Reverse an Array In Place

1. What Does “Reverse an Array In Place” Mean?

Reverse an array in place is one of the most fundamental operations in data structures
and algorithms. When we say “in place,” we mean the reversal must happen inside the same array
without allocating a new one — making the space complexity O(1).The classic approach to reverse an array in place is the two-pointer technique:
place one pointer at the start and one at the end, swap their elements, then move both pointers inward
until they meet. No extra memory is consumed at all.

AllowedModify the original array using index swaps.

Not AllowedCreating a second / extra array to store elements.

2. Problem Statement — Reverse Array In Place

Given an array of integers, reverse the array in place without using extra memory.
You must modify the original array; no extra array is allowed.

Input Format

First line: Integer n (size of array)
Second line: n space-separated integers

Output Format

Print the reversed array as space-separated integers on a single line.

3. Flowchart — Reverse Array In Place Algorithm

The diagram below visually shows how the reverse array in place algorithm works
step by step using the two-pointer method.

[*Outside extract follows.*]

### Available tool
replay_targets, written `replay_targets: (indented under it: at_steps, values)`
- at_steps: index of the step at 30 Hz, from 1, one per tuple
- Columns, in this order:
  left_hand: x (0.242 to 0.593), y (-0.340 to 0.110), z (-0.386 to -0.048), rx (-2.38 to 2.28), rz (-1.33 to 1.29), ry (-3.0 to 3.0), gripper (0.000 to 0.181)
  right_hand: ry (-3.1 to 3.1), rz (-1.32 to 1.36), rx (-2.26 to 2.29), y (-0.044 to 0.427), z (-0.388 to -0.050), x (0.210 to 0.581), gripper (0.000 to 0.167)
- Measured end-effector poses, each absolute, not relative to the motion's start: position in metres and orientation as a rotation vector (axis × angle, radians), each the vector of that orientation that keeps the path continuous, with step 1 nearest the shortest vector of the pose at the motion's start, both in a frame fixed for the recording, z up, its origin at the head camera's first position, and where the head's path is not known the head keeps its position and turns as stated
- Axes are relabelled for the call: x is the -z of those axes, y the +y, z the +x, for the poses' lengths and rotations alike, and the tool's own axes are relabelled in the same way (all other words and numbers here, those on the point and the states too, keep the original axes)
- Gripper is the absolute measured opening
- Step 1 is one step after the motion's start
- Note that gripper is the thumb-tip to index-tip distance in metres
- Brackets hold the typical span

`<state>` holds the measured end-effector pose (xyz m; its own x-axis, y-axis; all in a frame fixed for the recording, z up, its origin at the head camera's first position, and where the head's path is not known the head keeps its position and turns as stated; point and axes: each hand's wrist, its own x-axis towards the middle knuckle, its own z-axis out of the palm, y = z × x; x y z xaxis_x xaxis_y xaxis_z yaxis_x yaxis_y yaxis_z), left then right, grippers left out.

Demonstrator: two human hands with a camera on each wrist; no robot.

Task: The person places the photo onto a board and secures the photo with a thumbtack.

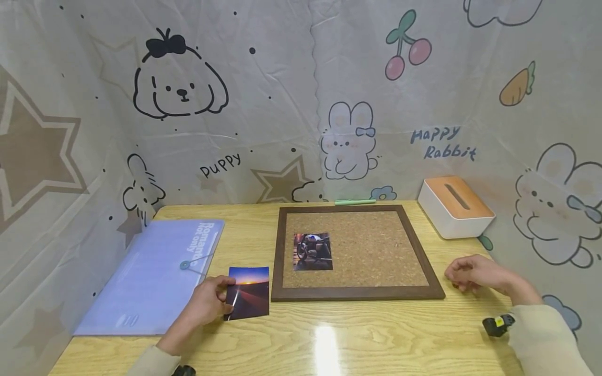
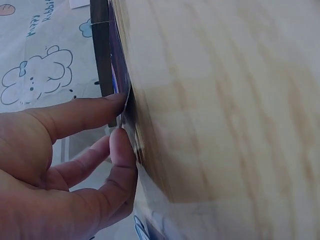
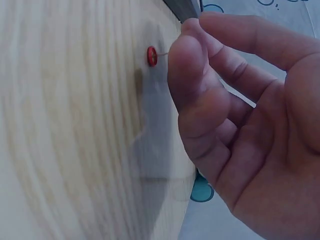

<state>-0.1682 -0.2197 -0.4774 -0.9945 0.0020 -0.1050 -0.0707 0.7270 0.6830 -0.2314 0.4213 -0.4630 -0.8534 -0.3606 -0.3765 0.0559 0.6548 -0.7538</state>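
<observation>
My left hand [image 1: 204, 302] pinches a photo print [image 1: 254, 300] of a road at sunset by its left edge, thumb on top. In the left wrist view the print shows nearly edge-on between thumb and fingertips. Right of it lies a cork board [image 1: 362, 256] with a brown wooden frame, bearing a motorcycle photo [image 1: 312, 251] on its left part. Beyond the board's right side, my right hand [image 1: 477, 274] hovers low over the table, fingers curled. At its fingertips is a red thumbtack [image 3: 152, 56], its thin point towards them; whether they grip it is hidden.
A translucent blue document folder [image 1: 146, 282] lies at the left, partly beside my left forearm. A white tissue box [image 1: 463, 214] with a wooden lid stands at the back right. Behind the frame lies a green pen [image 1: 355, 202]. Printed cloth [image 1: 263, 104] surrounds the wooden table.
</observation>
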Motion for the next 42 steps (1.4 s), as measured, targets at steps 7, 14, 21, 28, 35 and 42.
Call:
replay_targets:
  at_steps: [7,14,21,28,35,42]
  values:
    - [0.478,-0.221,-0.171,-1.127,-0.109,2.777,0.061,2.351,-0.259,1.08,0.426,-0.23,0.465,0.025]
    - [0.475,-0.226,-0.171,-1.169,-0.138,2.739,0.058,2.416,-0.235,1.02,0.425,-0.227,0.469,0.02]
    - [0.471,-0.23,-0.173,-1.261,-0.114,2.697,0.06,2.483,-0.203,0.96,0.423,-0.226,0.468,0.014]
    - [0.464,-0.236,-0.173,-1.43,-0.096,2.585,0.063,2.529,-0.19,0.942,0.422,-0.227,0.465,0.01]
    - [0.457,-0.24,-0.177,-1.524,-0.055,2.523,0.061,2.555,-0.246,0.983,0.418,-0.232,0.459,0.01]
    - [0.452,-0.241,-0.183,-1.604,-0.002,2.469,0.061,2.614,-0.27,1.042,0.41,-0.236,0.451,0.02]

flowchart figure has descriptive alt text with reverse an Array In Place

4. Pseudocode — Reverse Array In Place

📄 Pseudocode
START
READ n
READ array
left = 0
right = n 1
WHILE left < right:
        SWAP array[left], array[right]
        left = left + 1
        right = right 1
PRINT array
END

5. Python Code — Reverse Array In Place

Below is the clean Python implementation to reverse an array in place
using the two-pointer technique. The keyword density for “reverse array in place” is
maintained throughout this article for good SEO performance.


n = int(input())
arr = list(map(int, input().split()))
 
left, right = 0, len(arr) - 1
 
while left < right:
    
    arr[left], arr[right] = arr[right], arr[left]
    left  += 1
    right -= 1
 
print(*arr)

6. Step-by-Step Explanation

1

Read Input

n = int(input()) reads the array size.
arr = list(map(int, input().split())) reads all integers into a list.

2

Initialize Two Pointers

left, right = 0, len(arr) - 1left points to the
first element, right points to the last. This is the heart of the
in-place reversal strategy.

3

Swap While Pointers Haven’t Crossed

The while left < right loop runs as long as there are unswapped
pairs. arr[left], arr[right] = arr[right], arr[left] swaps them using
Python’s simultaneous assignment — no temporary variable needed.

4

Move Pointers Inward

left += 1 moves forward. right -= 1 moves backward.
After ⌊n/2⌋ swaps, the entire array has been reversed in place.

5

Print Result

print(*arr) uses Python’s unpacking operator *
to print all elements space-separated — e.g. 5 4 3 2 1 instead of
[5, 4, 3, 2, 1].

7. Example

Let’s trace through [10, 20, 30, 40] to see exactly how
reverse array in place works at each step:

Step left right Array State Action
Init 0 3 [10, 20, 30, 40] Setup pointers
1 0 3 [40, 20, 30, 10] Swap 10 ↔ 40
2 1 2 [40, 30, 20, 10] Swap 20 ↔ 30
3 2 1 [40, 30, 20, 10] left ≥ right → STOP

8. Time & Space Complexity

The reverse array in place algorithm using two pointers is extremely efficient:

 Time Complexity
O(n)
 Space Complexity
O(1)

9. Test Cases

Case 1
Odd-length array

Input
5
1 2 3 4 5
Output
5 4 3 2 1

Case 2
Negative integers

Input
5
-1 -2 -3 -4 -5
Output
-5 -4 -3 -2 -1

Case 3
Even-length array

Input
4
10 20 30 40
Output
40 30 20 10

Case 4
Single element

Input
1
42
Output
42

10. External Resources & References

Want to practise more problems on reverse array in place and similar
two-pointer techniques? Check out these trusted external resources:
🔗
LeetCode — Reverse String (Two-Pointer, In-Place)
Practice


🔗
GeeksForGeeks — Reverse an Array or String
Reference


🔗
Python Official Docs — Mutable Sequence Types
Docs

 Key Takeaways

  • To reverse an array in place, use the two-pointer technique — no extra array needed.
  • Time complexity is O(n) — only ⌊n/2⌋ swaps are performed.
  • Space complexity is O(1) — only two pointer variables are used.
  • Python’s simultaneous assignment a, b = b, a makes the swap clean and readable.
  • Works correctly for odd-length, even-length, negative integers, and single-element arrays.